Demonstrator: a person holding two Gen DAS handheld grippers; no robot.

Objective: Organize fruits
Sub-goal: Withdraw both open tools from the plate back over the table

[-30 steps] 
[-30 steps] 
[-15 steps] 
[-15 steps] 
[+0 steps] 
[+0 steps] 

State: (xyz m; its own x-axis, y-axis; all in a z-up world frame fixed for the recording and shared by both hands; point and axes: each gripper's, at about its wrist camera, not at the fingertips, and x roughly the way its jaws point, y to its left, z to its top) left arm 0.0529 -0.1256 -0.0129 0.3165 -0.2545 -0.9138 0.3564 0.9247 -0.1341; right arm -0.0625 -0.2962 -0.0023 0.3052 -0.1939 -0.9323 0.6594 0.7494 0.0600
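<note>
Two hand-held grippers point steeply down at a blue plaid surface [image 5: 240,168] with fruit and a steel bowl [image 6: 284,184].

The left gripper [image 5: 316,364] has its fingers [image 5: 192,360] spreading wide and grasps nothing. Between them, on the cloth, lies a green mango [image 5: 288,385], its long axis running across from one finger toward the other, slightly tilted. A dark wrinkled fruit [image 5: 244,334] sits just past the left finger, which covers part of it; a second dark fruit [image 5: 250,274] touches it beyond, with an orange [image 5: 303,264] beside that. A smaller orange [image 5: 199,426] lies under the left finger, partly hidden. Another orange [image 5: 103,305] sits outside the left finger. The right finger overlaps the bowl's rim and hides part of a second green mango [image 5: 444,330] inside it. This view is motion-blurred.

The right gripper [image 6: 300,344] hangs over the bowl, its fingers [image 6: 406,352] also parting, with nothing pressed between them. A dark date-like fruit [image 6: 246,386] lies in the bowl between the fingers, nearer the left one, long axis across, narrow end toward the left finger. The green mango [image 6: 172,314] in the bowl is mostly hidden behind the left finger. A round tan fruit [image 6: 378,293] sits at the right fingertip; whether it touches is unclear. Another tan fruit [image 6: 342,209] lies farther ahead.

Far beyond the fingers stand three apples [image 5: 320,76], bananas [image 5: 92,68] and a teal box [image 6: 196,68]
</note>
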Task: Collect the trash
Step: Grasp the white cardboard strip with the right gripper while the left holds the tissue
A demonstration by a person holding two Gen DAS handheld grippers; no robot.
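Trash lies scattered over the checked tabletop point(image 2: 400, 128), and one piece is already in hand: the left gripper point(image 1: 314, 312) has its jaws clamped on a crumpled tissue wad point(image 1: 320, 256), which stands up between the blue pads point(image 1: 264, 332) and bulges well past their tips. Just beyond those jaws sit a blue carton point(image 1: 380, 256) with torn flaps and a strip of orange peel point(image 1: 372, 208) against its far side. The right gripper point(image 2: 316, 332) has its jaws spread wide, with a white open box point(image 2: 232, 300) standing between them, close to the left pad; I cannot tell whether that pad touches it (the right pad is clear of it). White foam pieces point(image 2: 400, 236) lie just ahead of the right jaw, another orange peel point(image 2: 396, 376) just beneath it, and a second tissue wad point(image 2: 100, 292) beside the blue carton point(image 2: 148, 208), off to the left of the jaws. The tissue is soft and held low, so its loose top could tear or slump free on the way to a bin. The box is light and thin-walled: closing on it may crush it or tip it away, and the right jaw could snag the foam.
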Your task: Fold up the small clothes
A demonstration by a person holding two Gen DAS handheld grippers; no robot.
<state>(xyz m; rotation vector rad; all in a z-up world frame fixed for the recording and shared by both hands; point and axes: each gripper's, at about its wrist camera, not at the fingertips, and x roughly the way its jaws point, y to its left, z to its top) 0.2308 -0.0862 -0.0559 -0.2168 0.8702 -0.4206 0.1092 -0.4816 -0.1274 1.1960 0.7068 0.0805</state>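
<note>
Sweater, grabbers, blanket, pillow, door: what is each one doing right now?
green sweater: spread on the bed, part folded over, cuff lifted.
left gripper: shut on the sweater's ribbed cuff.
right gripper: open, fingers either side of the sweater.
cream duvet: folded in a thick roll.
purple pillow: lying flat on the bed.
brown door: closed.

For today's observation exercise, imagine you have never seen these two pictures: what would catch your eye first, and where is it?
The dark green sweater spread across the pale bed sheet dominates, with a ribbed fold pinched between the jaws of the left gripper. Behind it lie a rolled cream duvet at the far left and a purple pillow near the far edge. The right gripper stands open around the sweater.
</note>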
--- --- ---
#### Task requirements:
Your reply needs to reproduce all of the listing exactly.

#### Solved exercise:
Demonstrator: a person holding two Gen DAS handheld grippers; no robot.

Objective: Organize fruits
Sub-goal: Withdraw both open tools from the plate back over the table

[-30 steps] 
[-30 steps] 
[-15 steps] 
[-15 steps] 
[+0 steps] 
[+0 steps] 

State: (xyz m; its own x-axis, y-axis; all in a z-up world frame fixed for the recording and shared by both hands; point and axes: each gripper's, at about its wrist camera, not at the fingertips, and x roughly the way its jaws point, y to its left, z to its top) left arm 0.0529 -0.1256 -0.0129 0.3165 -0.2545 -0.9138 0.3564 0.9247 -0.1341; right arm -0.0625 -0.2962 -0.0023 0.3052 -0.1939 -0.9323 0.6594 0.7494 0.0600
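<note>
Two hand-held grippers point steeply down at a blue plaid surface [image 5: 240,168] with fruit and a steel bowl [image 6: 284,184].

The left gripper [image 5: 316,364] has its fingers [image 5: 192,360] spreading wide and grasps nothing. Between them, on the cloth, lies a green mango [image 5: 288,385], its long axis running across from one finger toward the other, slightly tilted. A dark wrinkled fruit [image 5: 244,334] sits just past the left finger, which covers part of it; a second dark fruit [image 5: 250,274] touches it beyond, with an orange [image 5: 303,264] beside that. A smaller orange [image 5: 199,426] lies under the left finger, partly hidden. Another orange [image 5: 103,305] sits outside the left finger. The right finger overlaps the bowl's rim and hides part of a second green mango [image 5: 444,330] inside it. This view is motion-blurred.

The right gripper [image 6: 300,344] hangs over the bowl, its fingers [image 6: 406,352] also parting, with nothing pressed between them. A dark date-like fruit [image 6: 246,386] lies in the bowl between the fingers, nearer the left one, long axis across, narrow end toward the left finger. The green mango [image 6: 172,314] in the bowl is mostly hidden behind the left finger. A round tan fruit [image 6: 378,293] sits at the right fingertip; whether it touches is unclear. Another tan fruit [image 6: 342,209] lies farther ahead.

Far beyond the fingers stand three apples [image 5: 320,76], bananas [image 5: 92,68] and a teal box [image 6: 196,68]
</note>
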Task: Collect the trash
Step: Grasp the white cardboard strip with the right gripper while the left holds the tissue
A demonstration by a person holding two Gen DAS handheld grippers; no robot.
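Trash lies scattered over the checked tabletop point(image 2: 400, 128), and one piece is already in hand: the left gripper point(image 1: 314, 312) has its jaws clamped on a crumpled tissue wad point(image 1: 320, 256), which stands up between the blue pads point(image 1: 264, 332) and bulges well past their tips. Just beyond those jaws sit a blue carton point(image 1: 380, 256) with torn flaps and a strip of orange peel point(image 1: 372, 208) against its far side. The right gripper point(image 2: 316, 332) has its jaws spread wide, with a white open box point(image 2: 232, 300) standing between them, close to the left pad; I cannot tell whether that pad touches it (the right pad is clear of it). White foam pieces point(image 2: 400, 236) lie just ahead of the right jaw, another orange peel point(image 2: 396, 376) just beneath it, and a second tissue wad point(image 2: 100, 292) beside the blue carton point(image 2: 148, 208), off to the left of the jaws. The tissue is soft and held low, so its loose top could tear or slump free on the way to a bin. The box is light and thin-walled: closing on it may crush it or tip it away, and the right jaw could snag the foam.
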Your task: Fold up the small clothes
A demonstration by a person holding two Gen DAS handheld grippers; no robot.
<state>(xyz m; rotation vector rad; all in a z-up world frame fixed for the recording and shared by both hands; point and axes: each gripper's, at about its wrist camera, not at the fingertips, and x roughly the way its jaws point, y to its left, z to its top) 0.2308 -0.0862 -0.0559 -0.2168 0.8702 -0.4206 0.1092 -0.4816 -0.1274 1.1960 0.7068 0.0805</state>
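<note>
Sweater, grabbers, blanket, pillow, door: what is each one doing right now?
green sweater: spread on the bed, part folded over, cuff lifted.
left gripper: shut on the sweater's ribbed cuff.
right gripper: open, fingers either side of the sweater.
cream duvet: folded in a thick roll.
purple pillow: lying flat on the bed.
brown door: closed.

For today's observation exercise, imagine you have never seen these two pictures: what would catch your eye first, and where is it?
The dark green sweater spread across the pale bed sheet dominates, with a ribbed fold pinched between the jaws of the left gripper. Behind it lie a rolled cream duvet at the far left and a purple pillow near the far edge. The right gripper stands open around the sweater.
</note>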

This output contains the full answer.